Even as I write this, it does not seem possible. My baby, the youngest of our three magnificent children, is turning twelve years old.
I have shared with you how amazing my children are. And I am not just saying this because they are my children...they are the type of people I would like even if I wasn't related to them. I feel blessed to be a witness to who they are becoming and having the opportunity to walk this journey with them. But as I reflect upon my baby, I can't help but stop in my tracks and give thanks for the wonder of it all.
Over 12 years ago, I had what is known as a millionaire's family: good marriage, one boy, one girl. Without doubt, I was alive, but I don't think I was really living. I worked...a lot...and although I had everything I thought I'd ever wanted, I no doubt took it all for granted.
When I became pregnant with our third child, people actually asked me why I would do such a thing...I already had a perfect family. What did they know? What did I know? Obviously, God felt I needed a wake-up call in my busy life and even though I was active in my faith, He chose to take this time to shake me to my core.

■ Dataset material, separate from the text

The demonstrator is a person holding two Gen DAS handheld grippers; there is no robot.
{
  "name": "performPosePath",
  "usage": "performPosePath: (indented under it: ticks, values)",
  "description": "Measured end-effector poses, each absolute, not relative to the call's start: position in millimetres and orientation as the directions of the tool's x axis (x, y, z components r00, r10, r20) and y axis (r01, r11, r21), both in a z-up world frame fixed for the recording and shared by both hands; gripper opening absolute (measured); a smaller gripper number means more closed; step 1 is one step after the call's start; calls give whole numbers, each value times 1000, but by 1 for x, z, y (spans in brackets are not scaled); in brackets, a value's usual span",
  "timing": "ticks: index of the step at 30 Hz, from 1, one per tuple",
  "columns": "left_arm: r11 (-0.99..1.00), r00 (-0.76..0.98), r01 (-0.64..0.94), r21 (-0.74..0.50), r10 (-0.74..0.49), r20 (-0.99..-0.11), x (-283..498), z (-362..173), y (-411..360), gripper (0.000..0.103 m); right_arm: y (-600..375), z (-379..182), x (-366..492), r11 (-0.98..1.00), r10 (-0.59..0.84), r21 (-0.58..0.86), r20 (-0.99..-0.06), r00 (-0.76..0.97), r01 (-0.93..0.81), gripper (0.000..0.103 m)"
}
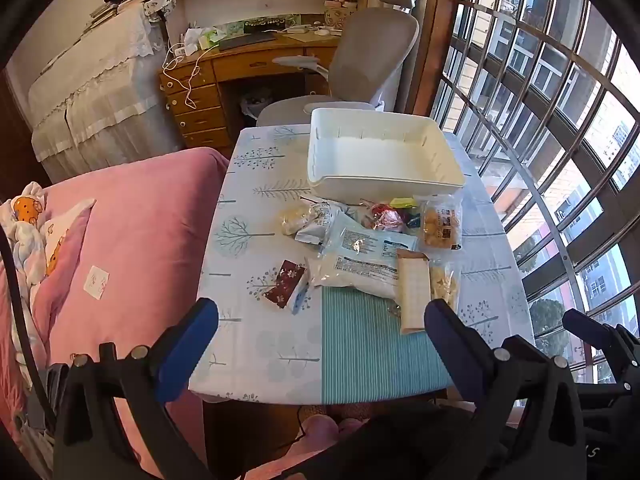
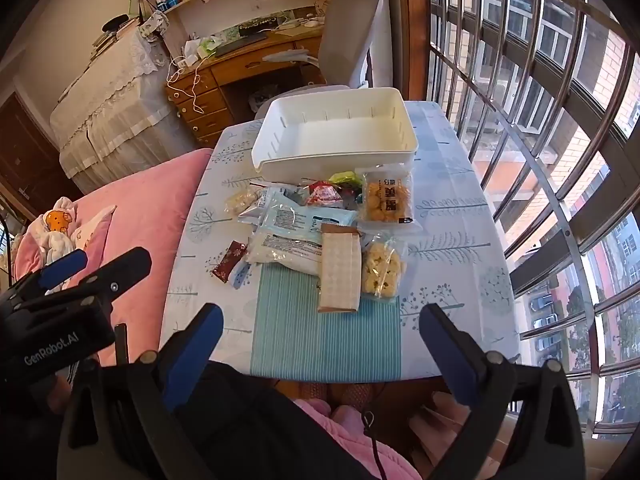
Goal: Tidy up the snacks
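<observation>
An empty white bin stands at the far end of the small table. In front of it lies a heap of snack packets: a large pale blue bag, a tan wafer pack, round biscuits in clear wrap, a dark red sachet, small candies. My left gripper and right gripper hover open above the table's near edge, with nothing between their fingers.
A pink-covered bed borders the table on the left. A barred window runs along the right. A grey office chair and a wooden desk stand behind the table. The left gripper's body shows at the right wrist view's left edge.
</observation>
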State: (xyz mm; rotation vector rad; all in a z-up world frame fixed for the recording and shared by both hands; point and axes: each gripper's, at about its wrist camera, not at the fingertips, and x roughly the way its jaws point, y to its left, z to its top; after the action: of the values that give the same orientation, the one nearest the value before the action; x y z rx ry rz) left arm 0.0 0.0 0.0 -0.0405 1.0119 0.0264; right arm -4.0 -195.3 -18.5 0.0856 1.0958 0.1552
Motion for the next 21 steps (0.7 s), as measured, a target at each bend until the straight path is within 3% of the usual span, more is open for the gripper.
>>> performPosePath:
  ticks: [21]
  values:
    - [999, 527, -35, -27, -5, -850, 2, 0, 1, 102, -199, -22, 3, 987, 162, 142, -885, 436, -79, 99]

Close to the end of my first trimester, I became violently ill to the point I passed out and was taken from work in an ambulance. Without going into all the details, my body, for the first time in my life, was fighting against me. After much evaluation, I was advised from my trusted doctor that I was suffering a miscarriage; I was sent home to wait for everything to be over, at which point I would come back for all the stuff I didn't want to endure. I evaluated all the horrible things I had done in my life and figured this must be my judgement day. Despite my begging and pleading and bartering with God, there was nothing they could do; it would medically impossible for this little being to survive.
But survive she did, against all medical reasoning that to this day has my doctor still shaking his head in wonder. God has a special purpose for my baby, and I am witness to it daily. She does not get sucked into the drama of other girls her age...she is a peace-maker. A talented artist, musician, seamstress, scholar, she possesses an intelligence and sense of humor that astounds me. Don't get me wrong, she does not suffer fools lightly (I have NO idea where she gets that from.) Most of all, she gave to me a gift beyond anything I could have ever imagined...a life I would have never allowed myself to know had she not made me take inventory of who I was and where I was going.
When she was born, I became a stay-at-home Mom for six years and enjoyed every moment of it. For the first time, I had to rely on someone else for my financial well-being when the burden (and it was a burden) was placed solely on my husband. For someone called a control-freak, this was no easy feat. But the time with my children, having them all to myself, will bless me for the rest of my life.
Today, I can't fathom how twelve years passed so quickly. I thank God everyday for giving me another chance and for blessing me with this amazing young woman, who with her presence makes my world a beautiful place to be. I love her dearly, and know God has big plans for her. And without doubt, she will not let Him down.